This paper describes two projects which have used RDF (Resource Description Framework) to describe annotations of web pages or parts of web pages: MedCERTAIN  and EARL .
MedCERTAIN is a project funded by the European Union, which is looking at means for establishing an international trustmark for health information on the Web. MedCERTAIN will be a decentralised system based on the cooperation of individuals and organisations that evaluate, assess, accredit or recommend health information on the Internet. The data model discussed in this paper has been implemented within a system that enables third-party experts to evaluate the quality of health-related Web sites, using a metadata set developed for the project. Other aspects of the project are looking at how such evaluative metadata can usefully be amalgamated with other related RDF-encoded information. The system is currently undergoing evaluation through a test-bed in Finland.
EARL, the Evaluation And Report Language, is an RDF based framework being developed by the Evaluation and Repair Tools group of the Web Accessibility Initiative; a domain of the World Wide Web Consortium. The language started out life as being an experiment in producing a standardized language that could be produced by accessibility evaluation tools, but soon grew to become a generic evaluation reporting framework that can be used to make evaluations by anyone, about anything, and against any set of criteria.
Both these projects had very specific requirements about the sorts of questions that could be asked of repositories of annotations. This paper examines these requirements with respect to the four types of questions suggested above, namely:Agency, timing, annotated object and content
An annotation is an annotation just because it is in some sense not part of the thing it is annotating. Its separateness can most often be distinguished by the difference in author, for example between a paper and a criticism; a book and a book review. Its significance can also be distinguished by its author: a critique of an academic paper itself can be evaluated by the quality of the individual who wrote the criticism. Knowing the author of an annotation can provide plenty of information about the quality of the annotation, either from contextual information already known about the annotator (things read before by them, information known about their experience and interests) or from specific information that is discoverable about them (their academic qualifications; their reputation; their standing in the community).

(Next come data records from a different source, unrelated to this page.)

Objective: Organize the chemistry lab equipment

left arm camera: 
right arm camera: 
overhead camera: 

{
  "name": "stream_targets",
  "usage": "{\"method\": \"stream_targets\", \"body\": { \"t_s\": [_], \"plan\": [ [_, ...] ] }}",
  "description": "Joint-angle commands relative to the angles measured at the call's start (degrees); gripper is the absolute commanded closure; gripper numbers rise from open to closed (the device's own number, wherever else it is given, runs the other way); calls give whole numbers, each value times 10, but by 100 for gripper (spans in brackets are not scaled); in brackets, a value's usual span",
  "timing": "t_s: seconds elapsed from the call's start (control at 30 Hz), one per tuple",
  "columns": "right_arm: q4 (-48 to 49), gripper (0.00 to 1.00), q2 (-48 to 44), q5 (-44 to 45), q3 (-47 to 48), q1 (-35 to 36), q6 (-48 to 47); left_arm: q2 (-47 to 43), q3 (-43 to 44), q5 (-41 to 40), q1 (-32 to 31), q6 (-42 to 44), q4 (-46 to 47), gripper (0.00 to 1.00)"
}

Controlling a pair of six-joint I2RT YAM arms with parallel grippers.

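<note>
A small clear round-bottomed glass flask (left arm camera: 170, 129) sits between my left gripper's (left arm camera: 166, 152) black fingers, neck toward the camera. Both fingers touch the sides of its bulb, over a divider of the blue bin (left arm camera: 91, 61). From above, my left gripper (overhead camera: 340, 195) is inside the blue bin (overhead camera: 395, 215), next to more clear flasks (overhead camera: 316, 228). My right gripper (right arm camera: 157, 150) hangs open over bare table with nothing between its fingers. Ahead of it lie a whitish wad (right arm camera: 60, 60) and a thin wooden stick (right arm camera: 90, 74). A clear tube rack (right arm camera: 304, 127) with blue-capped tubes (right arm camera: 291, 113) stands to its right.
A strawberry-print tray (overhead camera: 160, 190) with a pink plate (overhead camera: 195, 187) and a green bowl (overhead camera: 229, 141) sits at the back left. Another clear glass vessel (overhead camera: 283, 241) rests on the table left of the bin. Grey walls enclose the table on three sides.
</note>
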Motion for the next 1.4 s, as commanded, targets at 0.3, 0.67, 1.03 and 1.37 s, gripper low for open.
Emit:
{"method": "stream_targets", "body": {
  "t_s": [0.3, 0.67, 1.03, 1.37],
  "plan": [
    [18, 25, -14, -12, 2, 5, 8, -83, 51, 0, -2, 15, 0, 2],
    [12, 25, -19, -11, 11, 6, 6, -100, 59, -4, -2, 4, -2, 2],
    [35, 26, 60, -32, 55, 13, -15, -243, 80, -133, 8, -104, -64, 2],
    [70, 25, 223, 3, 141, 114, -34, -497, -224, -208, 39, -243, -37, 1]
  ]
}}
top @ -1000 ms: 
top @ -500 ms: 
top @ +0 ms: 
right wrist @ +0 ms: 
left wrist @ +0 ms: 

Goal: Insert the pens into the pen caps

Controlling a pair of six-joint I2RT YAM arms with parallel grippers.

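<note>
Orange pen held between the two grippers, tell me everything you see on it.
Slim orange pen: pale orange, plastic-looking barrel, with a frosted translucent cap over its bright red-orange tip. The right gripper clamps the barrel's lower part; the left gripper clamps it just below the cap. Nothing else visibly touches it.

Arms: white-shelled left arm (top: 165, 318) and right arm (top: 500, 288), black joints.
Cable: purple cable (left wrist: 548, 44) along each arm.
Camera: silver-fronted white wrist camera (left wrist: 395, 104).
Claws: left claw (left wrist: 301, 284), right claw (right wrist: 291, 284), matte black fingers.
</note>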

The MedCERTAIN project faced a problem over how it should store annotations relating to health sites. The project grew out of the subject gateways community, which employs subject specialists to create metadata about Web sites. This model is based on that used for many years by traditional bibliographic services within the library community, and uses the underlying assumptions that the data will have been entered by a trusted, trained individual, and that the data can be assumed to be correct.
This approach was not appropriate for MedCERTAIN since the expectation was that both publishers of information and expert annotators would provide data about sites. Initially the publisher-provided data is not verified but is still to be made available to end-users. MedCERTAIN consequently needed a system where the metadata output is seen as separate statements, made by a particular person, on a particular date, and which may or may not be accurate. It is initially up to the end-user to chose how much trust to place in the information. For the second step in the trustmarking process, the project needed medical experts who could say further things about the web site relevant to its quality, but could also be able to verify that the publisher-supplied data was correct (or not), and have a means of indicating this to the end-user. MedCERTAIN is therefore concerned with the provenance of metadata, and with helping end-users to decide how much trust they may place in it.
EARL's model is based on the requirement that Web accessibility annotations should be able to be made by humans and tools in a machine readable format.
Evaluating for accessibility is a very difficult process, involving many complicated steps and procedures, often with highly ephemeral or ambiguous results. Ratings of the efficacy of things like alternative textual content for images are open on conjecture and opinion. On the other hand, certain sorts of evaluations can be done automatically with tools, which for example can test for the presence of a alt tag inside an image tag.
In EARL, the context of the evaluation contains information pertaining to the actual creator or generator of the evaluation itself, e.g. giving details of the tool or person running the test, and the platform settings of the machine on which the test was run.
Where the evaluation is automatic, the precise settings of the tools used and the hardware and software run is of crucial importance for the replicability of the test, for the same reasons as bug-testing software has to specify these characteristics. In the human evaluated case, the complexity and subjectivity of the evaluation means that who made the evaluation - and by implication the experience, qualifications and other contextual information behind that evaluation - be as explicit as possible.
Both projects have the requirement that the agency making the annotation should be explicit. This transparency means that individuals who use the MedCERTAIN service or the EARL tools can apply their own skepticism criteria to evaluate the quality of the annotation.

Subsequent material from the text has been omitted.